• **EXERCISE PROMPT**: Throughout the entries below, report every line where "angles" is found.

• **SUPPLIED INFORMATION**:
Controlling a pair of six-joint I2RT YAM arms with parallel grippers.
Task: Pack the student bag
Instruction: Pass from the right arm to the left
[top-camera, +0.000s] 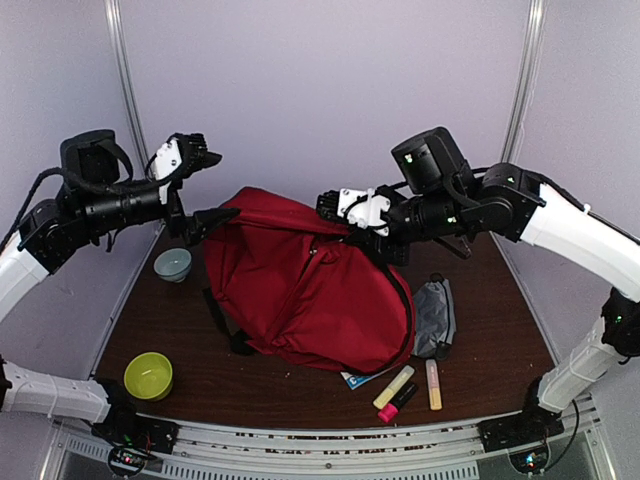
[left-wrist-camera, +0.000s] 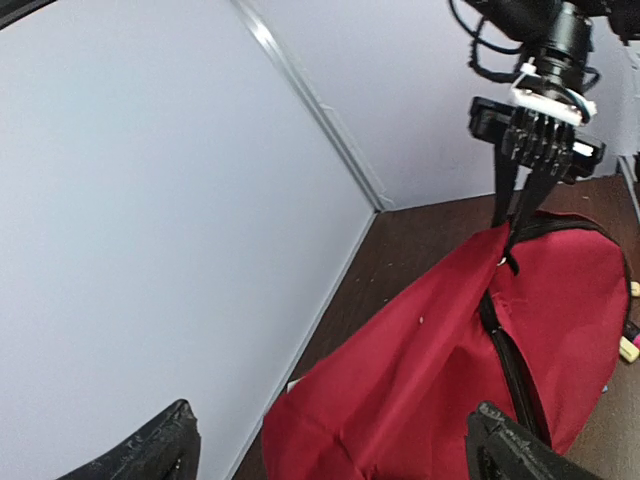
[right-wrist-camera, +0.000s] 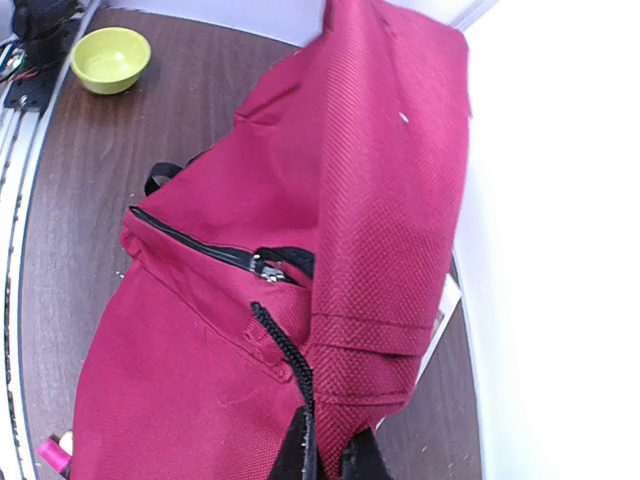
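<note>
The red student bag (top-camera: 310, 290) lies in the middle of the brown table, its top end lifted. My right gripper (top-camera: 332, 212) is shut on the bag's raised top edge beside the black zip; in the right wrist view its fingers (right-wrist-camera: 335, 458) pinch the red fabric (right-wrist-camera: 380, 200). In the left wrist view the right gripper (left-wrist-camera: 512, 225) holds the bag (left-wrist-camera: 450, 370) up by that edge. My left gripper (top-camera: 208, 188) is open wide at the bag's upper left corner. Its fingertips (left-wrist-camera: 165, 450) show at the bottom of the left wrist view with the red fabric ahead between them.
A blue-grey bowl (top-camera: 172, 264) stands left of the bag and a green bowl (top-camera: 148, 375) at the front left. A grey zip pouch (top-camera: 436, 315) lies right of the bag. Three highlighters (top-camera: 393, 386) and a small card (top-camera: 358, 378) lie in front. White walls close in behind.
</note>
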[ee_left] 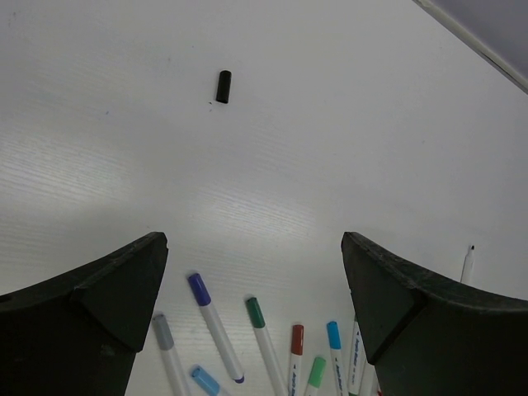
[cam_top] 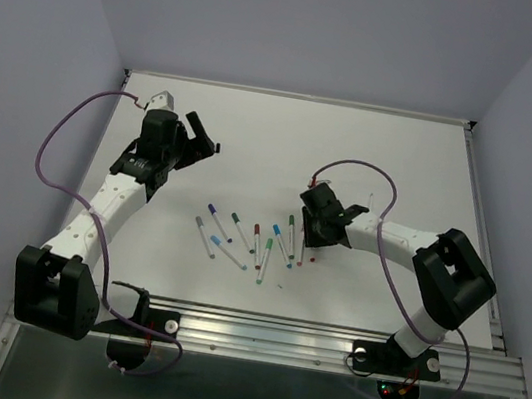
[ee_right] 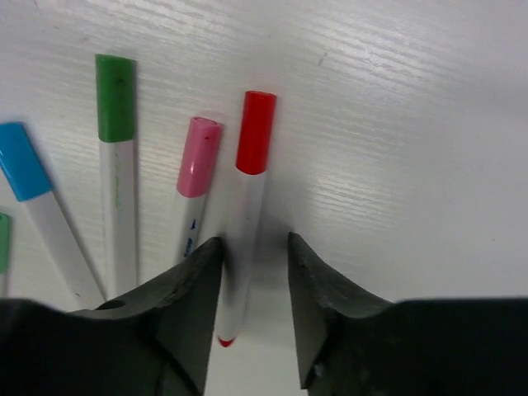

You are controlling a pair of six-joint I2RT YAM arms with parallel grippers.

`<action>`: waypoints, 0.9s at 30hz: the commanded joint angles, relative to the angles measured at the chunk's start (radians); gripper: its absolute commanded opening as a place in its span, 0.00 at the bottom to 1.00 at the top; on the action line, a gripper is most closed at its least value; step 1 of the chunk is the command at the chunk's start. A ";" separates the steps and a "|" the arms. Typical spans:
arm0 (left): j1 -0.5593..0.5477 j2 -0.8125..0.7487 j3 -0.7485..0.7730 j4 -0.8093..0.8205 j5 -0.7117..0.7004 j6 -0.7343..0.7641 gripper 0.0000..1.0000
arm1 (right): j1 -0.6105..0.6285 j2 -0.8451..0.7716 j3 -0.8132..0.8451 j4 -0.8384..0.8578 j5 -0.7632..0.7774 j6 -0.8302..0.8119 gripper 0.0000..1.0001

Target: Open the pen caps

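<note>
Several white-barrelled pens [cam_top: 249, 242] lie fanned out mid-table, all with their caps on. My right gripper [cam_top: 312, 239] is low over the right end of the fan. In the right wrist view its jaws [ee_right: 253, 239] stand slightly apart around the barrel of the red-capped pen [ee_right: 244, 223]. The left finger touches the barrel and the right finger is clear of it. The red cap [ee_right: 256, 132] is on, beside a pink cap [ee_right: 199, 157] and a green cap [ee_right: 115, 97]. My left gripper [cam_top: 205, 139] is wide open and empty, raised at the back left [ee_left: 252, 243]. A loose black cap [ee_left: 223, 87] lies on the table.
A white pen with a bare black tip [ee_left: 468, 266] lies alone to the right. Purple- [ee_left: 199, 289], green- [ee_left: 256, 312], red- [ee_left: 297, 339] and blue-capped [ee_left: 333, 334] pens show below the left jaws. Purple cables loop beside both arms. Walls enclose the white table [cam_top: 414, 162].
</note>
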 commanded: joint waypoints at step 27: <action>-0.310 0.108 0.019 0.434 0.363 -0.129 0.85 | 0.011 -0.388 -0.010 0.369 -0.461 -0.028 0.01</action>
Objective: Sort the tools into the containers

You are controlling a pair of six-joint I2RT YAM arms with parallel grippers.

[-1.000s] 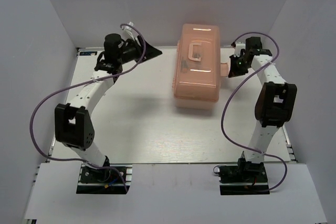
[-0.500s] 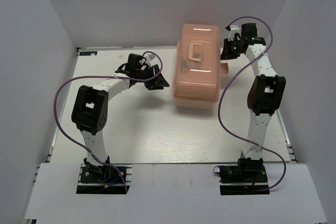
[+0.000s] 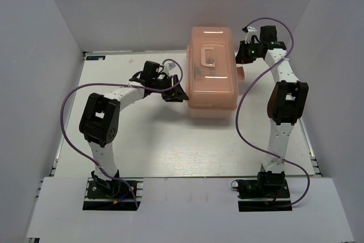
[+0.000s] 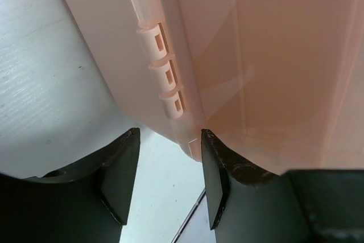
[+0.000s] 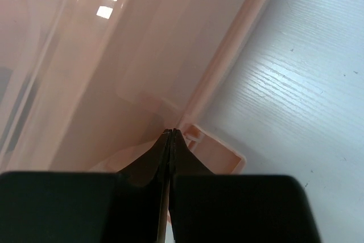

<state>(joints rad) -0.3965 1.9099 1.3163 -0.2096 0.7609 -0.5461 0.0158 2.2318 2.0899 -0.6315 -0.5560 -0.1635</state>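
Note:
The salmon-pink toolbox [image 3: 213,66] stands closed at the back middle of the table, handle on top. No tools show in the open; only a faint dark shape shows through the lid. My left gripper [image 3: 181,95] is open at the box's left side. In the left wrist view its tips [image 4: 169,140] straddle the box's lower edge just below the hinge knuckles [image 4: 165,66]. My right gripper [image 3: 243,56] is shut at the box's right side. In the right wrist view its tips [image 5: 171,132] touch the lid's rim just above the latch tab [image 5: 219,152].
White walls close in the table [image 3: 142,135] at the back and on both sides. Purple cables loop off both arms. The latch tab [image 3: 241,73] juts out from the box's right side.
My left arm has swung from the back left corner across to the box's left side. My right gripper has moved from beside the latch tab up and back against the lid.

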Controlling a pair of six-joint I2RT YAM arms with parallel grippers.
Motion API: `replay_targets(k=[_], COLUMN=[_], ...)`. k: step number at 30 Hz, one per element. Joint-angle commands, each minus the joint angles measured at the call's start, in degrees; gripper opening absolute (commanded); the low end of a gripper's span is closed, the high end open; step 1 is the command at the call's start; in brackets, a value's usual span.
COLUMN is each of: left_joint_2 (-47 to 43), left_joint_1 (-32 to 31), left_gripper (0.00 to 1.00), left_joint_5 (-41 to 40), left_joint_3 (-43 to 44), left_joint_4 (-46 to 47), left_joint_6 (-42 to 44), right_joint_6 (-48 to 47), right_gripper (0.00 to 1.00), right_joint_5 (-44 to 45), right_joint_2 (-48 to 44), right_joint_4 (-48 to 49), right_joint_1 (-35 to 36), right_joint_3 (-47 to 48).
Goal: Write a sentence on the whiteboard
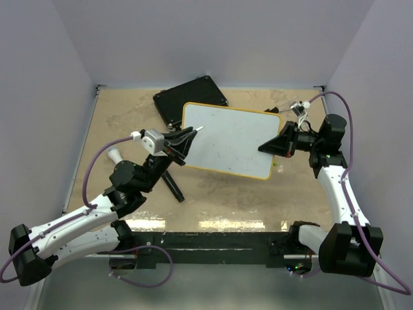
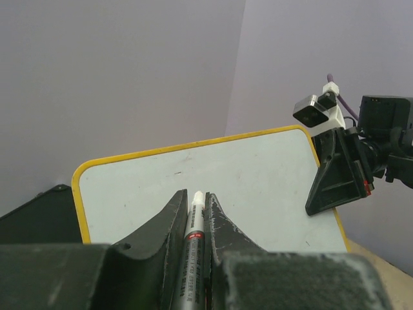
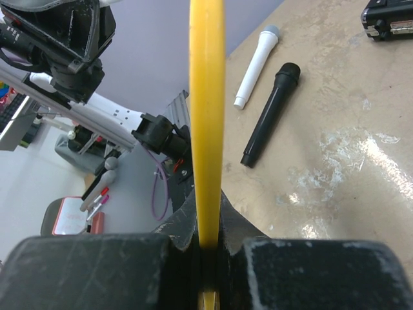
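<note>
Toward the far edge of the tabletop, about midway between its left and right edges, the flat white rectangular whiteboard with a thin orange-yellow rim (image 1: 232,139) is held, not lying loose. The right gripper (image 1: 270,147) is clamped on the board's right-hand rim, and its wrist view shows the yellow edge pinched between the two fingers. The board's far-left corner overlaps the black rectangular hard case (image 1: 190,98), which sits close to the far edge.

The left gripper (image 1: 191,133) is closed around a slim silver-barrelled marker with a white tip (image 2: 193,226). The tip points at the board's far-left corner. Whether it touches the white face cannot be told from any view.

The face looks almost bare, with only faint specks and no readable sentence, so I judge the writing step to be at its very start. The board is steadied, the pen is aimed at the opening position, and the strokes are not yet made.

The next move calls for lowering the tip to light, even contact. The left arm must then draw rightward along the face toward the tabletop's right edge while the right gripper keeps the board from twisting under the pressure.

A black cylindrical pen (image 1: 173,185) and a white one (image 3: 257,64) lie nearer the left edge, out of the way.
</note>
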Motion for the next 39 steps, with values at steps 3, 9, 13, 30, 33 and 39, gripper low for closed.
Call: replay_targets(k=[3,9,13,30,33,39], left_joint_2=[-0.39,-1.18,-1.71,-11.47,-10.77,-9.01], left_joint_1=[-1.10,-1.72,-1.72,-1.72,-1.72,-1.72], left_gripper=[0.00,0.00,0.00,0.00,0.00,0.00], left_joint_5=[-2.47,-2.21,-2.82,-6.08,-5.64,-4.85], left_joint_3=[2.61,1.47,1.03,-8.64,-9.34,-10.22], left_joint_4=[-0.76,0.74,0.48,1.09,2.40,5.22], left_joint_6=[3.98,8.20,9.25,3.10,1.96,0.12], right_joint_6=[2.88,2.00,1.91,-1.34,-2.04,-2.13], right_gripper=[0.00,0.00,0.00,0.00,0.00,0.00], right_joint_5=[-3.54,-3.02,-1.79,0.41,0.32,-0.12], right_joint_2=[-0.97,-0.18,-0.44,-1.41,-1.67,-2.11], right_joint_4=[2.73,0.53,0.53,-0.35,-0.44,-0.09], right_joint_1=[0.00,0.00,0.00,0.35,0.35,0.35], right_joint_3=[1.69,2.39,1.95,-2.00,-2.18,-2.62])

• **TASK OUTPUT**:
`<action>`: waypoints, 0.9s at 30hz: the commanded joint angles, relative to the angles measured at the chunk's start (radians); gripper: its absolute commanded opening as a place in its span, 0.00 at the bottom to 1.00 at the top; on the action line, a gripper is most closed at its least value; step 1 of the chunk is the command at the chunk's start. A ";" separates the steps and a "|" the arms. Typical spans:
Motion API: `replay_targets(k=[_], COLUMN=[_], ...)`. k: step number at 30 Hz, one per element. Joint-angle commands, each minus the joint angles measured at the call's start, in degrees; gripper opening absolute (commanded); the low end of a gripper's span is closed, the high end open; step 1 is the command at the call's start; in brackets, a value's usual span.

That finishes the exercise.